We have a series of head fakes going on at once. The Japan story is on top of the list. In the days after the quake EVERYONE said that it HAD to mean that MASSIVE REPATRIATION would happen and HUGE CAPITAL would be returning to Japan. This thinking was well supported by the 1995 Kobe quake. Things got out of hand. The USDJPY dropped 5 big figures in just a few days. The BoJ cried out for help from the other CBs and we had a few hours of intervention and a bunch of headlines.
Utter bunk. There has been no repatriation of any significance at this point. The spike in the Yen was short covering (carry trade players). The CB’s paid them off.
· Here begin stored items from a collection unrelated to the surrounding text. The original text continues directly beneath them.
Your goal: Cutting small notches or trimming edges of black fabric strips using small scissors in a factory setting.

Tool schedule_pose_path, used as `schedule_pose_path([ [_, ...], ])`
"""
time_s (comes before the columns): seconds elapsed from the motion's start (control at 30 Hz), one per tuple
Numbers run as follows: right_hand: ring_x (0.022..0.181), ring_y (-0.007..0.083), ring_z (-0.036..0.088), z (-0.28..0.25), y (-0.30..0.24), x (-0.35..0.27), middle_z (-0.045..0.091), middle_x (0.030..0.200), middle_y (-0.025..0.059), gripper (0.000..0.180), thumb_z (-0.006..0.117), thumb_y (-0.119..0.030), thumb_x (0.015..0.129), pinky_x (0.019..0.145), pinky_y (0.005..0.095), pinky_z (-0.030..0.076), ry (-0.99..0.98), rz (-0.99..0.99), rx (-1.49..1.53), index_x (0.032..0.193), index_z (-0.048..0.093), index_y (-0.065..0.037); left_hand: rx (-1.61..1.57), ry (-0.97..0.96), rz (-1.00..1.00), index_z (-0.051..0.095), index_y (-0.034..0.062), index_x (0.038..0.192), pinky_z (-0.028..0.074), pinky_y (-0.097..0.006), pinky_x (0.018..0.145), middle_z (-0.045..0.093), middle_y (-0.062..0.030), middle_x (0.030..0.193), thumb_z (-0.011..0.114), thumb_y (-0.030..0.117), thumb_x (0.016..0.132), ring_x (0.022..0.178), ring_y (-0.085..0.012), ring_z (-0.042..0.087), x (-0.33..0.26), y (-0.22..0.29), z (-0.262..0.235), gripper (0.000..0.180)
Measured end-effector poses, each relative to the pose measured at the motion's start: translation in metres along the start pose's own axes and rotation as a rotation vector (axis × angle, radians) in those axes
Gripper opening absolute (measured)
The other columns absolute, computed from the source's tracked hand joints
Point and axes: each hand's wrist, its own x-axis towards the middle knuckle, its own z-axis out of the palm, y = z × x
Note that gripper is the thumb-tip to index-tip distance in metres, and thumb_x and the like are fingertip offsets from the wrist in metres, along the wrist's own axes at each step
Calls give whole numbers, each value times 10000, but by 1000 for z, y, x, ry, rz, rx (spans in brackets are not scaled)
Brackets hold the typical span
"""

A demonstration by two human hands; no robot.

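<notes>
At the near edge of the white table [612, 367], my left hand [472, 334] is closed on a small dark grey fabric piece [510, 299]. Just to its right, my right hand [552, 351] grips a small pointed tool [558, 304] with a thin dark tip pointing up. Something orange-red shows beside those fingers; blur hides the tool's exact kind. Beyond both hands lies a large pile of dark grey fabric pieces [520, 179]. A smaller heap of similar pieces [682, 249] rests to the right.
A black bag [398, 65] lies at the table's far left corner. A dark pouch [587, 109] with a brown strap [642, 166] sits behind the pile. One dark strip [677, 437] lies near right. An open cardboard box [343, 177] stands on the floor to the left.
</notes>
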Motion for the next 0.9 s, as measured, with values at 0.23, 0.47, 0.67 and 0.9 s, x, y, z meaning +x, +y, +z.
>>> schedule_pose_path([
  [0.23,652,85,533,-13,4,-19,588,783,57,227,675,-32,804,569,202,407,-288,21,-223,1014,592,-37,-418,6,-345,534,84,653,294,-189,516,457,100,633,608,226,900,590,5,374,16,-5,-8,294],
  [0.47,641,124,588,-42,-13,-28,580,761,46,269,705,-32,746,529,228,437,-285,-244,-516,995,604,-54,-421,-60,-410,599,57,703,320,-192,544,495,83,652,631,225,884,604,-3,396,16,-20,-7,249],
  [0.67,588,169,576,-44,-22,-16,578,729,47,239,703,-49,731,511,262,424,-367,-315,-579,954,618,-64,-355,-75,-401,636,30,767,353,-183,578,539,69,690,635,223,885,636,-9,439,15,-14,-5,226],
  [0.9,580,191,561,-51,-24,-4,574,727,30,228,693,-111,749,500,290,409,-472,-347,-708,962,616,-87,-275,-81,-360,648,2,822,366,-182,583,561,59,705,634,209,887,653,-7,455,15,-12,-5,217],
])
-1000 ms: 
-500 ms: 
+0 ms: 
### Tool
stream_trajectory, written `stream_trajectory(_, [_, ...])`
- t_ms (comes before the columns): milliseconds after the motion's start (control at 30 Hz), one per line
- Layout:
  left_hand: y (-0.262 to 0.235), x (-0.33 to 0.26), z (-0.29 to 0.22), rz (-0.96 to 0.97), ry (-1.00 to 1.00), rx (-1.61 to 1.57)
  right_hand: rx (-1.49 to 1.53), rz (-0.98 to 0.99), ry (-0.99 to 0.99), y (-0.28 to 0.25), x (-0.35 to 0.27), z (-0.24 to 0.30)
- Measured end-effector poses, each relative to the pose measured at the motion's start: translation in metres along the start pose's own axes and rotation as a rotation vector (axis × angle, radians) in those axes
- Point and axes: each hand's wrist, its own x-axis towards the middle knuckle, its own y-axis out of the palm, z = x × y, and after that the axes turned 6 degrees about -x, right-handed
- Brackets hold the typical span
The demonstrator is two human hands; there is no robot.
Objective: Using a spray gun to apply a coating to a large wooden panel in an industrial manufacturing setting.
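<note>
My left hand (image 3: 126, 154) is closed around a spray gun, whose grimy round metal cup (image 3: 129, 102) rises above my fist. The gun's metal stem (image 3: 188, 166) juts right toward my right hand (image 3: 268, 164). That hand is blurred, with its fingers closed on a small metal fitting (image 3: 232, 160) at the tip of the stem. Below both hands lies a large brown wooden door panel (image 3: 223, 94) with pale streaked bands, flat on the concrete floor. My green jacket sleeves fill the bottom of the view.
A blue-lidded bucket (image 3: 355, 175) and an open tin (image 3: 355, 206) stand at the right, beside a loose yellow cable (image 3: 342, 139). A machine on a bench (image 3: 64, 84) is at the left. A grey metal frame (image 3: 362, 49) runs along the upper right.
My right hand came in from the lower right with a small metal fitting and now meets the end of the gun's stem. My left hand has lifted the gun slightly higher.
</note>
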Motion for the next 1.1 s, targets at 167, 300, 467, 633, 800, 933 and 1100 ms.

At about the same time the market was getting its faced ripped off by the CBs it was becoming increasing clear that what is happening in Japan has little to compare with 1995. At this point the only ones still crying, “This is no problem. It will be over in a day or two” are fools. There aren’t many fools trading FX. We now have a weak Yen story to trade. This trade is not over yet.
Think what would have happened to the Euro a year ago if Portugal had gone belly up. The street would have shot the currency for several big figures. A year later what happens when we get the news? The Euro closes at the high of the day. Go figure market sentiment.
The Portugal story is old news by now. The headline is just a confirmation of what we already know. The Euro has been trading higher against everything for some time. This runs counter to last year's logic. So why the price action? I think it might be a two-part answer.
If you look at CDS pricing there is not really much evidence that Spain is going to be the next axe to fall anytime soon. That perception may be a mistake, so watch that CDS pricing as a clue to where EURUSD is headed. As of today there is no panic in Spain. As long as that perception is held, the Euro will trade on the strong side.
The weak dollar conclusion is based on my perception that outside of the US there is increasing distrust of the dollar. Nearly every day there is another story in the papers that supports that view. America is financially out of control. Add in ZIRP as a policy that pays dollar holders nothing and it is easy to get bearish on the buck in general. Given that the Yen is not a place to go when shorting the US the Euro has to be the beneficiary.
On the CHF crosses, a simple rule. If the EURO has a bid, don’t short the CHF crosses. Play in a different sandbox.
Speaking of that CHFJPY cross, a reminder of an article of mine on 12/20/2010. “Trade against the SNB”. I pointed back then to an unusual reserve diversification move by the Swiss National Bank. Those fine fellows were getting pounded from the drop in the Euro and the losses they were facing as a result. In a desperate move they sold off some Euros and sought safety in the Yen (to the tune of JPY 1 trillion). The CHFJPY cross was at 82.50 when this bright move was made. The cross closed at over 93 today. The loss in the past three months? A cool 13%. That comes to CHF1.25b ($1.5b). And I thought those Swiss guys were so good at currency trading.
A grouping of Losers



Interesting ... there are some other takes as well.
ReplyDelete- The euro is perceived to be the Deutschmark in drag w/ traders believing that the weaker peripherals will drop out leaving a much stronger core.
- EU economic activity is slowing down so the euro is going to become more valuable particularly w/ a ECB tightening on the horizon. Let's watch and see of peeps start hoarding euros (which would certainly bail out the Swiss.)
- As for the SNB yen trade, those dudes have to be hedged, right?
Right?
- I keep thinking the yen is a weird kind of proxy for the yuan and the real trade orbits around China's trade surplus(deficit). It's interesting b/c nobody knows how Japan is going to respond to the earthquake and whether China will take some of Japan's market share (or whether the customers for both countries' goods will go broke first.)
- I see the euro getting stronger but the yen drifting. Japan should fall into deflation w/ a strong yen but everyone (CB's) want to 'help' Japan (to keep a lid on export prices). People in Japan will spend more (despite demographics) but radioactive food, clothes, carz, etc is a lot cheaper than the 'Brand X' non- radioactive kinds, I understand.
The dollar will be spat upon as dollar liquidity quietly vanishes ($130 crude?) then the next deleveraging event will take place. Then, you won't be able to buy a buck for tryin' ...
:)
I played and keep on playing against SNB since january..thks Bruce..:-)
ReplyDeleteI like what you share Bruce. I wish you posted more on FX as that is my sole 'game' at this point. Info is the drug of choice and yours is of a high quality.
ReplyDeleteI'll just add that if you FX and are not LONG CAD in $$$'s you are leaving lots on the table.
ReplyDeleteI'm short USD/CAD to 0.9459 and I kill at picking exits (suck at entry though).